A Eclépens, Holcim verdit son ciment

Recyclage de déchets de chantier et récupération de chaleur: sur son site d’Eclépens, le géant du ciment et du béton teste des méthodes pour diminuer l’empreinte de cette industrie sur l’environnement. Le groupe ne prévoit cependant pas de les déployer à large échelle

Comme un cagnard estival en ce frais matin d’automne, la chaleur irradie. A quelques mètres du cœur de la cimenterie, qui abrite au milieu de la forêt de silos bétonnés sa pièce maîtresse: le four. Celui de l’imposante cimenterie vaudoise de Holcim à Eclépens mesure «60 mètres de long pour 4 mètres de diamètre», précise François Girod, responsable du site, que Le Temps a visité mi-octobre. Le cylindre d’acier tourne lentement sur lui-même, malaxe le magma de calcaire et d’argile qui, au terme du processus, atteindra un maximum de 1450°C. La température idéale pour un clinker juste à point.

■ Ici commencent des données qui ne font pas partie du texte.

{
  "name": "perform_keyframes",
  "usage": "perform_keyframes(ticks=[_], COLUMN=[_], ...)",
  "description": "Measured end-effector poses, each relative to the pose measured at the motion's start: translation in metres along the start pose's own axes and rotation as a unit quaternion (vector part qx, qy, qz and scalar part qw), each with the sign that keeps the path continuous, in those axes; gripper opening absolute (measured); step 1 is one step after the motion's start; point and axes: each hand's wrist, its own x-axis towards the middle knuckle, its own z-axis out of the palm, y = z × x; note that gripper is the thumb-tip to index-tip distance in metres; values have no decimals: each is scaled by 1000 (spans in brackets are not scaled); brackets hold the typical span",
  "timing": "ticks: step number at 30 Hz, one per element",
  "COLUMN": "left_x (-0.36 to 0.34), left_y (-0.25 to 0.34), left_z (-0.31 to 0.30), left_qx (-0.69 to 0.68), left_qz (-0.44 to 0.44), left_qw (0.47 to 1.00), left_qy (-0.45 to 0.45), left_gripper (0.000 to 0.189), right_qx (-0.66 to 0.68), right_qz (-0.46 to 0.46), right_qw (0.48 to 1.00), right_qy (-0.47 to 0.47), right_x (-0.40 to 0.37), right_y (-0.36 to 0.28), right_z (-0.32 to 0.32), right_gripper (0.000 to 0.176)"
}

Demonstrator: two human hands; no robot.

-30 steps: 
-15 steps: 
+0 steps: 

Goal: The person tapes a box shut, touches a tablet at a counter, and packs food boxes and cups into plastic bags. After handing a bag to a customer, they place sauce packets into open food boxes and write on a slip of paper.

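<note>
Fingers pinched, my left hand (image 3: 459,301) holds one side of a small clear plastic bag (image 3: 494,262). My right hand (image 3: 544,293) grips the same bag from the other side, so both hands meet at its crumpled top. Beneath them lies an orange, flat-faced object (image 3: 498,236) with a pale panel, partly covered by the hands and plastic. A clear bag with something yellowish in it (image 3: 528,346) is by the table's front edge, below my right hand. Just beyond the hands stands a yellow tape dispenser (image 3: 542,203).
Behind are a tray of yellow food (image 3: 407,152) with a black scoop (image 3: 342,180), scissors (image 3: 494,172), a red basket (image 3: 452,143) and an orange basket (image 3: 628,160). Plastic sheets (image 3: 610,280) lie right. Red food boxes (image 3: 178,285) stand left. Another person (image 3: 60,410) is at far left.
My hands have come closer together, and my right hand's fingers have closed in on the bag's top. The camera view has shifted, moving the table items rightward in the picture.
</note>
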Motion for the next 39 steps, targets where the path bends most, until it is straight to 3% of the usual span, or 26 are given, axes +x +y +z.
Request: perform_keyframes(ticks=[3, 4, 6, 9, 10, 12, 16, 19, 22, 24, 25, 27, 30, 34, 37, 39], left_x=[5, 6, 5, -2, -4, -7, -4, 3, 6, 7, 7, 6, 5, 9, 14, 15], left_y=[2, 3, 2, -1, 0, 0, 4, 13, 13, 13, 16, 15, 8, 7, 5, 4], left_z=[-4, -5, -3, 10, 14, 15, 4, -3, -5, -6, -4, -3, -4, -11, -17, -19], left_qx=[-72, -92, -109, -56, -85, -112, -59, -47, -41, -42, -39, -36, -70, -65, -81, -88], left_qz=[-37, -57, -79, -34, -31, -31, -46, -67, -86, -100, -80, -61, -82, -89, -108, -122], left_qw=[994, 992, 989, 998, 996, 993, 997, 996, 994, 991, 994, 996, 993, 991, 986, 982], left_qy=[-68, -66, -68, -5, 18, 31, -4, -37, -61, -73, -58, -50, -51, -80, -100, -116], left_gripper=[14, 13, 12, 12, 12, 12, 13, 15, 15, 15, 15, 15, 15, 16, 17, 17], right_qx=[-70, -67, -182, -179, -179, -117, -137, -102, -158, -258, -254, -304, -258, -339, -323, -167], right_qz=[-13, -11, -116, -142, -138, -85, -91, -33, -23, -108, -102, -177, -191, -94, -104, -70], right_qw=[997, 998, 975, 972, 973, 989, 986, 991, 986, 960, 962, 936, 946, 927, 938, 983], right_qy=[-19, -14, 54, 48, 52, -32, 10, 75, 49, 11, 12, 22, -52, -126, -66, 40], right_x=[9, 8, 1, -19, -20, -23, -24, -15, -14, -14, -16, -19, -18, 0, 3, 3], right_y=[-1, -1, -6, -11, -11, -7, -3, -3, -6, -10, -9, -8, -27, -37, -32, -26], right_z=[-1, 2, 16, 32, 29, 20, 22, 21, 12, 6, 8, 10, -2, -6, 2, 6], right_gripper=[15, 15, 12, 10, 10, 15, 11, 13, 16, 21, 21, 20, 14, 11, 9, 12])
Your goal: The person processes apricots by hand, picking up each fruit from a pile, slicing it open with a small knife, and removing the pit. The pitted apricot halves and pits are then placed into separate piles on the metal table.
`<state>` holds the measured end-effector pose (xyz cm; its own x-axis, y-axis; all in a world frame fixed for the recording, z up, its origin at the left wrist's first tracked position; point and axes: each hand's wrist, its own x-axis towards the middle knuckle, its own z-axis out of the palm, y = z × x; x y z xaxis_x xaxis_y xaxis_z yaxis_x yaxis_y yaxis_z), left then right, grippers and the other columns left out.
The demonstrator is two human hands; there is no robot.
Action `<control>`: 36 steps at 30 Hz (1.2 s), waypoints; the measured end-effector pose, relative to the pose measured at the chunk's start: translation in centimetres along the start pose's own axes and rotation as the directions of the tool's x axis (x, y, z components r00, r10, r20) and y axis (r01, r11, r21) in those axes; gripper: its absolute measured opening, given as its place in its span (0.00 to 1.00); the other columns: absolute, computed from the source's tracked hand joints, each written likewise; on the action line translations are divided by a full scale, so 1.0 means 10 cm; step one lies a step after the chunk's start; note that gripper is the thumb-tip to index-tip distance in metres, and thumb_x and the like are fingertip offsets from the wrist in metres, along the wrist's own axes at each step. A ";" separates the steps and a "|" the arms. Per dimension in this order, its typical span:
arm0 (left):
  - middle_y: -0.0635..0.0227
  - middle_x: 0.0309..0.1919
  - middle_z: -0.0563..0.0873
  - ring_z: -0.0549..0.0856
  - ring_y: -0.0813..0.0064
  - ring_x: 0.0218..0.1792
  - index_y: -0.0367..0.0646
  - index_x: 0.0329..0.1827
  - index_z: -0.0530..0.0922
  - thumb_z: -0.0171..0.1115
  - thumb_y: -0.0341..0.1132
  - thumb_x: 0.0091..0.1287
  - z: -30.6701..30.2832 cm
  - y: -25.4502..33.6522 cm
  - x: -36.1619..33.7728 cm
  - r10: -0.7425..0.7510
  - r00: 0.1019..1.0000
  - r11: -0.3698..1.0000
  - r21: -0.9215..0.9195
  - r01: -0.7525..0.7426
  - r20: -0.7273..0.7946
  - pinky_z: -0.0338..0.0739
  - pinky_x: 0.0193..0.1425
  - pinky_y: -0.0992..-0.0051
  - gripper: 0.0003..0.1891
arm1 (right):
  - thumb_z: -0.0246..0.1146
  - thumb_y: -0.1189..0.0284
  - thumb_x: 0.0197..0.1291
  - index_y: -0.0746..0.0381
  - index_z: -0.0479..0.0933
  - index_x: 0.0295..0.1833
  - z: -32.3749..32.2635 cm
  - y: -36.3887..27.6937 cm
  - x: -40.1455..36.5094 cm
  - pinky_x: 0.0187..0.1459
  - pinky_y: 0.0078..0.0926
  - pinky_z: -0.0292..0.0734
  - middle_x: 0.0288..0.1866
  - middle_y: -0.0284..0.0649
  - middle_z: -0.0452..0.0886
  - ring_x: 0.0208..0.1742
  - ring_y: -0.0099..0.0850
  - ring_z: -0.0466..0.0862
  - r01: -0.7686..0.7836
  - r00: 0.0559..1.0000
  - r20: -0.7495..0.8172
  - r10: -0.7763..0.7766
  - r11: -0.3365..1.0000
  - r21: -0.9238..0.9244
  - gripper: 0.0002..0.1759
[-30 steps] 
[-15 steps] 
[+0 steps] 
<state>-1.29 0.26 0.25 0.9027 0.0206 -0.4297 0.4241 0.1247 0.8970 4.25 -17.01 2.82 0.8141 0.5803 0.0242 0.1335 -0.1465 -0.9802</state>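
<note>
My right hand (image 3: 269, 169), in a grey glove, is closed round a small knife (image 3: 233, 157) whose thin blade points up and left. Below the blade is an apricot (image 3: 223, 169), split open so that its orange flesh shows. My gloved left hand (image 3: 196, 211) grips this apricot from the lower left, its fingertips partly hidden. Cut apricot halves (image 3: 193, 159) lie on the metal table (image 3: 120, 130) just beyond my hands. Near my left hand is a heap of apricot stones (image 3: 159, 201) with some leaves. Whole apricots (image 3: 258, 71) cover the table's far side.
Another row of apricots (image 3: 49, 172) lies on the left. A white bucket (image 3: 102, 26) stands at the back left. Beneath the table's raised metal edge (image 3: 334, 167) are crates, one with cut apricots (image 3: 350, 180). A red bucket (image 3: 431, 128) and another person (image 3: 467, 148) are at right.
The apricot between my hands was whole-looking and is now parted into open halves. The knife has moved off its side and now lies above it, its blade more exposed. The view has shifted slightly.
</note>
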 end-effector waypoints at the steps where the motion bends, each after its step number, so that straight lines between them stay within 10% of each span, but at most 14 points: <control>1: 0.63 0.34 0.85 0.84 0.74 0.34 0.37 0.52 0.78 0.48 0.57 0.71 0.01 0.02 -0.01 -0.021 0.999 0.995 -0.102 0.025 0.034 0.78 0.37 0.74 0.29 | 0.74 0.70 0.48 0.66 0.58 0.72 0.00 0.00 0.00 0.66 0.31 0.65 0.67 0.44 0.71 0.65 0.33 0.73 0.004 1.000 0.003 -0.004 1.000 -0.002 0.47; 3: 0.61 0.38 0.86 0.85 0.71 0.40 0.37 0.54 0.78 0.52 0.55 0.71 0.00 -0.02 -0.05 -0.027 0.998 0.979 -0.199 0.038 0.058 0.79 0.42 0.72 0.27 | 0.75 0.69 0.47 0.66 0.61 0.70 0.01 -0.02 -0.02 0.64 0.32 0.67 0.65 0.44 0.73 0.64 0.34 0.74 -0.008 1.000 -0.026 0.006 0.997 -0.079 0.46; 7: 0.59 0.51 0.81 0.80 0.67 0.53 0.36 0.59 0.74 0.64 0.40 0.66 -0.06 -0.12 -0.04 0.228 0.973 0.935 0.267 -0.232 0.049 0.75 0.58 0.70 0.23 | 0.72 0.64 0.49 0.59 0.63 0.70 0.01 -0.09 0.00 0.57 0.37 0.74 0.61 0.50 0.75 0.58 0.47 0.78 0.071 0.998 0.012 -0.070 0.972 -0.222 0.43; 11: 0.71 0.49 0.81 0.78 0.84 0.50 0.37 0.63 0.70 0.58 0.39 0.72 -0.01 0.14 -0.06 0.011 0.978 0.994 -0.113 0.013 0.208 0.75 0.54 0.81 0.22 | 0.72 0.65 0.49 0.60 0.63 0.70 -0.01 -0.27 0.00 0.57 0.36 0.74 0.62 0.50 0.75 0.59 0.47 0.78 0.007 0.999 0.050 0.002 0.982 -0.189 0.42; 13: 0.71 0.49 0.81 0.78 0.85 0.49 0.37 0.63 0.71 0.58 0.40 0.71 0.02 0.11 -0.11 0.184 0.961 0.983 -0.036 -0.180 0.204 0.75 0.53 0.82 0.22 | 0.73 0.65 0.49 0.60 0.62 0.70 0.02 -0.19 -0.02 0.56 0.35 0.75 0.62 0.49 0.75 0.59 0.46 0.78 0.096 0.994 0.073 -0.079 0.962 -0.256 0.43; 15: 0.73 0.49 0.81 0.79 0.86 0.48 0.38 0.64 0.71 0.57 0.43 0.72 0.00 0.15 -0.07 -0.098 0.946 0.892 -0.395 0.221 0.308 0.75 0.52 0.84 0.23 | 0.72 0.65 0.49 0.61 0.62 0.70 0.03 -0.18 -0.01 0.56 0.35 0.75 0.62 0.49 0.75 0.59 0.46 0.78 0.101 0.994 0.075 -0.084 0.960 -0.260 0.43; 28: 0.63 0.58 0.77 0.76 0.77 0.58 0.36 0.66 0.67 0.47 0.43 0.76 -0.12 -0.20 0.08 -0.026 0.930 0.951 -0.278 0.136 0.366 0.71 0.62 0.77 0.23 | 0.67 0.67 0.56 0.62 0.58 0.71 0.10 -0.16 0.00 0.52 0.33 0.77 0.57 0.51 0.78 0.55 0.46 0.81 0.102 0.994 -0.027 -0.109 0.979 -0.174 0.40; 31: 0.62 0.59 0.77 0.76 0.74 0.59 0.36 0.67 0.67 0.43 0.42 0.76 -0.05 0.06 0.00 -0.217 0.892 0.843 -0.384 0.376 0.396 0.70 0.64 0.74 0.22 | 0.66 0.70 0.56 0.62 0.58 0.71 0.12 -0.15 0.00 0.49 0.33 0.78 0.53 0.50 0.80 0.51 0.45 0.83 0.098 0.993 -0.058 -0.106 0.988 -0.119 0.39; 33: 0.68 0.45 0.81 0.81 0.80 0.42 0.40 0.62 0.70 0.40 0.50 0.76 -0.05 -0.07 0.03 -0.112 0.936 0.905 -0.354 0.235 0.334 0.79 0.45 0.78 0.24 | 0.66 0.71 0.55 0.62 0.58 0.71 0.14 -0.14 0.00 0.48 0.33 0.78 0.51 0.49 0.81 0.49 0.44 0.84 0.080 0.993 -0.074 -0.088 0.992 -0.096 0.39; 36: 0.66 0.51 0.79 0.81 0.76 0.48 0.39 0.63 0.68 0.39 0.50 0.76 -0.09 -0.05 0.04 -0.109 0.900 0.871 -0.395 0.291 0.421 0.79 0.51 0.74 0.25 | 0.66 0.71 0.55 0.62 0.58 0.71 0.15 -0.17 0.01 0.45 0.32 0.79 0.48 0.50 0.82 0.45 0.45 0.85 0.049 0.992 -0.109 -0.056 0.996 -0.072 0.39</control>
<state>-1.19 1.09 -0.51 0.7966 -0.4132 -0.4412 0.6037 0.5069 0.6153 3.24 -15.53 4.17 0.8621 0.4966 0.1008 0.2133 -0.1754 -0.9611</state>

Le clinker, c’est la composante première du ciment Portland, le plus répandu au monde, qui sert à la fabrication du béton et assure sa résistance. Il se compose pour l’essentiel de calcaire et d’argile. Il est aussi le principal coupable de l’empreinte environnementale de cette industrie qui génère 8% des émissions mondiales de gaz à effet de serre. Une tonne de ciment produit représente presque autant de CO2 émis (850 kilos, selon les chiffres de l’association européenne Cembureau).